The Doctor is *old.* Yes, he's lost everything and Nine is terribly wounded. But if I, at a mere 48 years can know myself, how much better would the Doctor know himself? I think that too many writers lay on the emo angst, making the Doctor wallow in his many losses. No! That's not *my* Doctor!

*My* Doctor is in love with life, in love with Humans and other wonderful sentient being, in love with the spin of the universe, the spin of the atom, the feel of a warm, flower-fragrant breeze, the taste of a fine wine, snowflakes melting on his tongue, and the vibrantly human smell of Rose Tyler.

I love the beginning of "In Human Hands"; I think that the author lost her way somewhere in the middle. Yes, Nine has suffered terrible hurt, but he's still the Doctor.

And he's Fantastic.
Ok, I'm still thinking about all this. I've read a few articles in the Sun lately that have had me thinking about spirituality and sexuality.My mind bounces right there to spirituality, I guess because of some notion that he has evolved to some point, through his many years and many experiences. How are his "regenerations" different from "reincarnation", for example? So, has he evolved, learned from his mistakes. I don't know how you feel about the end of Season 3, and I know there are a lot of folks out there that didn't like it, but I loved the part about that network, what was it called, something about archangels? Here was the idea that our thoughts can take form, can heal. And the Doctor wanted to forgive. Seems evolved, transformed. I am only on the outside, looking in. When I read anything by HH the Dalai Lama I am always amazed by his humility, his forgiveness, his practicality, his warmth, his humanness, his compassion. And he is an asexual being, so far as I know. So is Amma, a saint who has an ashram in southern India. They are both committed to relieving the suffering of all living beings. Now the Doctor is like that, too. Except he isn't as strong as them, if you ask me. He can't sit still, can't quiet his mind, or so it would seem. He is brilliant. He is compassionate. He does get angry and make mistakes, though (did getting Harriet Jones out of there really need doing?) And no, he is not human. He is working though his stuff with the background he comes from. At the same time, he is fascinated with humans. Loves the earth. Many of the things you mention the Doctor enjoying are, actually, sense experiences, with time sense thrown in there as well. I get the idea this wasn't approved of in Gallifrey. I guess I wonder about so passionate a being as the Doctor being asexual. DT didn't play him that way, and RTD didn't exactly write him that way. 10 and Rose are so tactile.When I watch the videos of 10 and Rose (or 9 and Rose, for that matter!) I think about DT saying he played his relationship with Rose as if they were lovers without the shagging. What does it mean that he is about to tell her he loves her as he burns up a Supernova? What is that love, and why does he want to tell her about it? No love isn't just about sex, for sure. But the tension seems present, like it wants to be released. Is my mind putting it there? Am I imagining it?

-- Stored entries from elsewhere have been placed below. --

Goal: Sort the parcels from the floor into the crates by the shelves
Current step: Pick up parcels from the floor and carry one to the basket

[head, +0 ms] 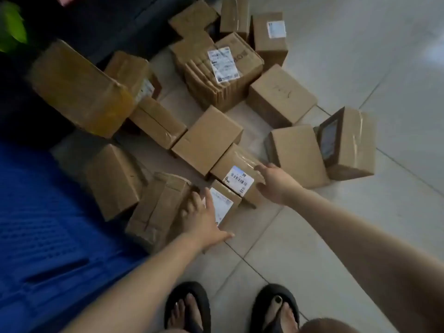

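Note:
Several brown cardboard parcels lie scattered on the tiled floor. My left hand (204,218) is spread flat, fingers apart, over a small labelled parcel (224,203) and the taped parcel (158,207) beside it. My right hand (274,182) reaches to the right edge of a taped parcel with a barcode label (236,174), fingers touching its side; no closed grasp shows. A blue plastic crate (43,231) stands at the lower left.
A larger yellow-taped parcel (81,90) lies at the left. A stack of flat cartons with a white label (221,70) sits at the back. My feet in black sandals (230,308) stand on the tiled floor (360,68), close to the nearest parcels.

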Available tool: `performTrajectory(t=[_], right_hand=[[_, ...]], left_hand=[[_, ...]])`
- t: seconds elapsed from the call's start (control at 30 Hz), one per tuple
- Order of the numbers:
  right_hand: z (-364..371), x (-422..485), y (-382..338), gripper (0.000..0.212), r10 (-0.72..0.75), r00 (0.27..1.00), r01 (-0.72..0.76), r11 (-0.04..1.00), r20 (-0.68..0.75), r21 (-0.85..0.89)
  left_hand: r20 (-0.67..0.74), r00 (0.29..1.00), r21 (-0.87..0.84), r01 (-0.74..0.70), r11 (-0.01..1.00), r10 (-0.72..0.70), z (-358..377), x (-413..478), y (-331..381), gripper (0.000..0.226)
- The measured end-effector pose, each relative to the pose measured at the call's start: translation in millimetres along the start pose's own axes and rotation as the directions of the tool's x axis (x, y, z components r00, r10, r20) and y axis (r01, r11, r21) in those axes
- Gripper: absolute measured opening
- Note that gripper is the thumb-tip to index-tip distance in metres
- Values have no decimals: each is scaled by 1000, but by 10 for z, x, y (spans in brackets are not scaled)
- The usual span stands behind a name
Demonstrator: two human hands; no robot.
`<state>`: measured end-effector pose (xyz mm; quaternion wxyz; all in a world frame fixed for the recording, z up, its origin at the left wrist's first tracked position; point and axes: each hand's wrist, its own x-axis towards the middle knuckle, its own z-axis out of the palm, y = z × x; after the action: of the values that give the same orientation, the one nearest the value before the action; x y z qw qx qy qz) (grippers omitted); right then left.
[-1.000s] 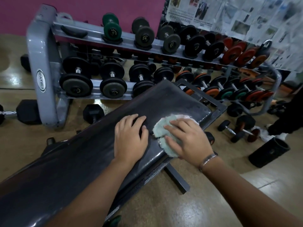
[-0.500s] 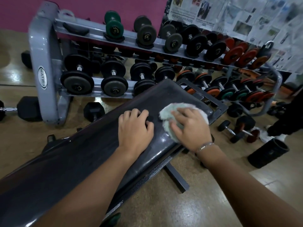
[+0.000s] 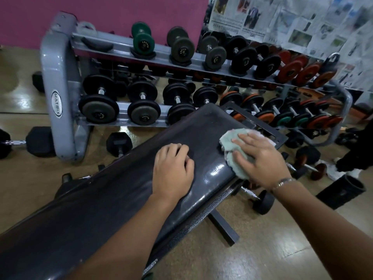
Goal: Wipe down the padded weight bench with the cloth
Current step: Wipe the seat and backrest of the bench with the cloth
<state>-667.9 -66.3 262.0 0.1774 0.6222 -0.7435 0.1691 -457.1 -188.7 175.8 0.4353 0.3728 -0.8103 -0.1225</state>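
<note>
The black padded bench (image 3: 113, 197) runs from lower left up to its far end at centre right. A pale green cloth (image 3: 229, 145) lies on the pad near its right edge, close to the far end. My right hand (image 3: 260, 158) presses flat on the cloth and covers most of it. My left hand (image 3: 172, 171) rests palm down on the bare pad to the left of the cloth, fingers slightly curled, holding nothing.
A grey two-tier dumbbell rack (image 3: 58, 91) stands right behind the bench. Loose dumbbells (image 3: 119, 143) lie on the wooden floor left and right of the bench. A black cylinder (image 3: 341, 190) lies at the right. Newspaper (image 3: 302, 23) covers the back wall.
My right hand has slid the cloth along the pad toward the far end and right edge of the bench. My left hand has stayed pressed on the pad.
</note>
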Motion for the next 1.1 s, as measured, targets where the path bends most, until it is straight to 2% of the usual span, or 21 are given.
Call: performTrajectory(t=[0.1, 0.23, 0.4, 0.5, 0.57, 0.6, 0.63, 0.67, 0.73, 0.8, 0.83, 0.87, 0.9, 0.97, 1.03, 1.1], right_hand=[[49, 239, -32, 45, 152, 988, -151, 988, 26, -31], [24, 32, -70, 50, 53, 996, -54, 998, 74, 8], [-12, 198, -252, 50, 228, 969, -232, 973, 99, 23], [65, 172, -667, 35, 172, 971, -199, 966, 167, 163], [51, 152, -927, 22, 200, 970, -234, 922, 138, 307], [35, 158, -1049, 21, 252, 958, -287, 859, 136, 425], [27, 168, -1170, 22, 301, 938, -344, 750, 172, 565], [24, 173, -1298, 24, 334, 917, -389, 619, 220, 682], [1, 185, -1505, 25, 398, 871, -434, 352, 287, 829], [-33, 208, -1631, 23, 430, 801, -455, -15, 417, 890], [-28, 218, -1651, 25, 401, 771, -451, -204, 494, 869], [-14, 228, -1652, 31, 364, 749, -444, -344, 553, 827], [23, 227, -1648, 39, 334, 729, -447, -427, 597, 786], [87, 221, -1614, 50, 326, 688, -484, -459, 648, 745], [65, 220, -1573, 52, 290, 665, -536, -456, 688, 710], [-14, 206, -1549, 56, 201, 683, -572, -450, 702, 685]], left_hand=[[-6, 1000, 2, -14, 1000, 14, -7, 5, -2, 19], [-10, 1000, -5, -25, 1000, 25, -5, 15, -1, 20], [3, 1000, -40, 4, 999, -4, -26, 37, 3, 20], [50, 997, -115, 56, 992, -51, -86, 90, 21, 22], [104, 988, -227, 139, 964, -118, -174, 140, 25, 22], [148, 974, -311, 211, 927, -172, -235, 162, 22, 22], [193, 953, -416, 294, 860, -232, -305, 183, 29, 23], [227, 928, -520, 371, 769, -294, -377, 191, 30, 24], [297, 852, -687, 504, 523, -431, -507, 182, 39, 29], [424, 754, -762, 596, 253, -502, -656, 141, 13, 27], [503, 721, -768, 626, 136, -476, -732, 111, -9, 21], [586, 698, -752, 657, 42, -412, -824, 78, -16, 10], [657, 675, -723, 691, -26, -336, -908, 45, -24, 3], [713, 655, -685, 727, -49, -250, -1001, -9, -40, 8], [669, 672, -715, 698, -31, -316, -1036, -6, -43, 30], [604, 679, -750, 662, -9, -417, -1065, 28, -44, 37]])
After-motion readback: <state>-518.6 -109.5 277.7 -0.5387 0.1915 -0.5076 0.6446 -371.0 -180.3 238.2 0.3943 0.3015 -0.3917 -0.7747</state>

And when he finds himself really on th+
at beach and he tells Rose, "Does it really need saying?" I can't help but wonder if he is not saying it only so she has a chance of being happy with a more human him that CAN say how he is feeling and be ok with it. Not too much earlier, when he is running towards her, as DT says, like she is the thing he wants most in the whole universe, if they could have met, and after the biggest best swingingest hug in the universe, I'd have been surprised if he didn't kiss her. I wouldn't been.

So now we're going to have a different head writer and a different Doctor, and I'm ok with that, curious, in fact. How will they pull that off?

I don't know, and I hesitate to post, but once again I will.